Come se non bastasse il ruolo di casalinga richiede anche conoscenze di economica domestica e di gestione in toto delle questioni riguardanti spese previste e impreviste, pianificando entrate e uscite a cominciare dal budget per la spesa (il cibo), fino a quella per l’abbigliamento, le scarpe, lo sport, e tutto quello che è necessario ci sia in una casa.
Insomma è un carico di responsabilità non indifferente che lo stato ha in parte riconosciuto come “lavoro”. Anche se non si tratta di un rapporto da dipendente o da libero professionista è possibile richiedere una pensione per gli anni trascorsi proprio nel ruolo di casalinga.

A chi spetta la pensione da casalinga
Secondo una legge che è entrata in vigore dal 1 gennaio del ’97 tutte coloro che svolgono il ruolo di casalinga, che hanno compiuto 16 anni e non svolgono alcun tipo di lavoro retribuito (escluso quello part time) e non percepiscono un altro tipo di trattamento pensionistico, possono procedere con l’iscrizione al “fondo previdenziale” a loro dedicato.
Viene tuttavia da chiedere come è possibile percepire una pensione da casalinga se non si versano i contributi previdenziali.
Il problema, secondo la legge in vigore, viene risolto versando ogni mese una cifra pari a 25,82 euro.
Tali versamenti devono durare per almeno 5 anni. Non è obbligatorio che vengano versati in successione, in quanto lo stesso versamento può essere fatto in tempi più lunghi e dare comunque diritto alla pensione da casalinga.

Come ci si può iscrivere al fondo pensione per le casalinghe
L’iscrizione al fondo pensione per le casalinghe può avvenire in diversi modi.
Quello più comodo è sicuramente on line. Se avete richiesto e ricevuto il Pin dell’INPS, potete accedere al relativo sito e compilare il form.
Nel caso in cui invece non lo abbiate o non avete dimestichezza con il mezzo informatico, potete sempre contattare il numero verde dell’istituto previdenziale al 803164 e farlo telefonicamente.

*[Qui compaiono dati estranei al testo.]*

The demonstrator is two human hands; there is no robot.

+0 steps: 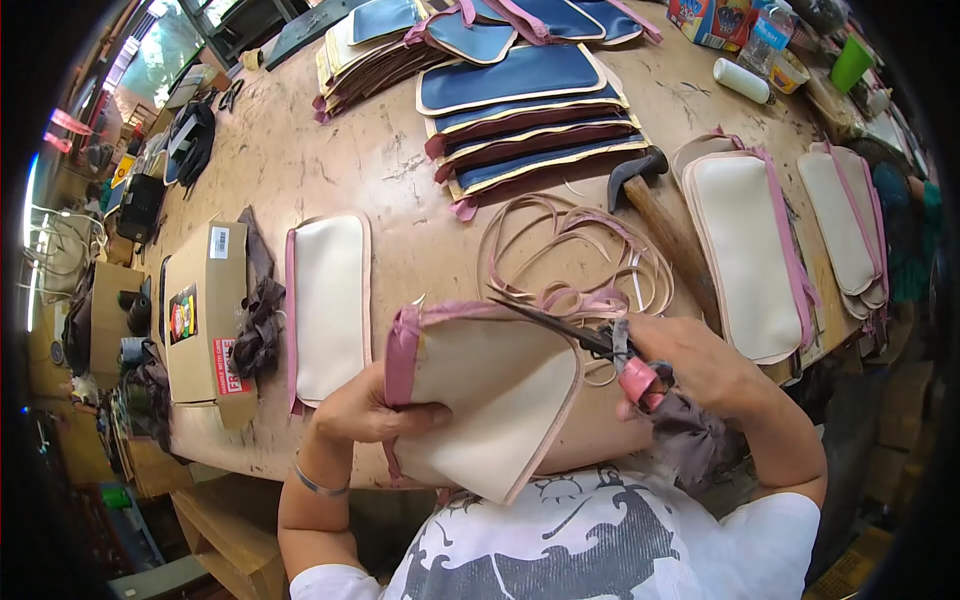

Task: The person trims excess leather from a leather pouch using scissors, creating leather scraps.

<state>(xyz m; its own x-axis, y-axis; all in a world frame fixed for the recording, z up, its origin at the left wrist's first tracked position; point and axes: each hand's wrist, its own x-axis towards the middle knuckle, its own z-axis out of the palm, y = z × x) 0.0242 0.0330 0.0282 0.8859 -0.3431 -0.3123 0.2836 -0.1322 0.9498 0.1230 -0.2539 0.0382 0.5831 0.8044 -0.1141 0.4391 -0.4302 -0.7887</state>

L’iscrizione al fondo pensionistico per le casalinghe può avvenire anche recandosi presso un patronato o un ente abilitato che possa fare da intermediario.
Nel caso in cui non si possa lavorare per problemi di salute la pensione da casalinga si può abbinare ad altro tipo di trattamento previdenziale (per esempio quello per invalidità civile).
Tutte le donne che avranno provveduto ai versamenti mensili per 5 anni potranno cominciare a riscuotere la stessa pensione a partire dall’età di 57 anni.
La pensione verrà percepita a cadenza mensile ed è stabilito che sia superiore al trattamento per l’assegno sociale (che oggi si aggira intorno ai 450 euro) del 20%.
Una volta che la donna avrà compiuto 65 anni l’importò sarà abbassato in quanto entrerà in ballo l’età pensionabile valida per l’indennità di anzianità.
Nel caso di decesso della donna la pensione delle casalinghe non prevede l’indennità di reversibilità ad eventuali figli o al marito.

Una pensione al di sotto del costo della vita
Purtroppo l’ importo del trattamento previdenziale per quanto riguarda la pensione per le casalinghe, non permette certo di sopperire a un normale tenore di vita.
Tuttavia è un importo giustificato anche dai versamenti risicati che si fanno nei 5 anni prescritti per l’iscrizione al fondo.
Il calcolo infatti è basato interamente sulla proporzione dei contributi versati.
Al di la del fatto che tale trattamento previdenziale non garantisce la sussistenza minima, potrebbe essere comunque considerato un’opportunità per avere i requisiti richiesti per la pensione di anzianità e, nell’evenienza di una disabilità, per quella di invalidità (sempre in relazione alla percentuale dell’inabilità).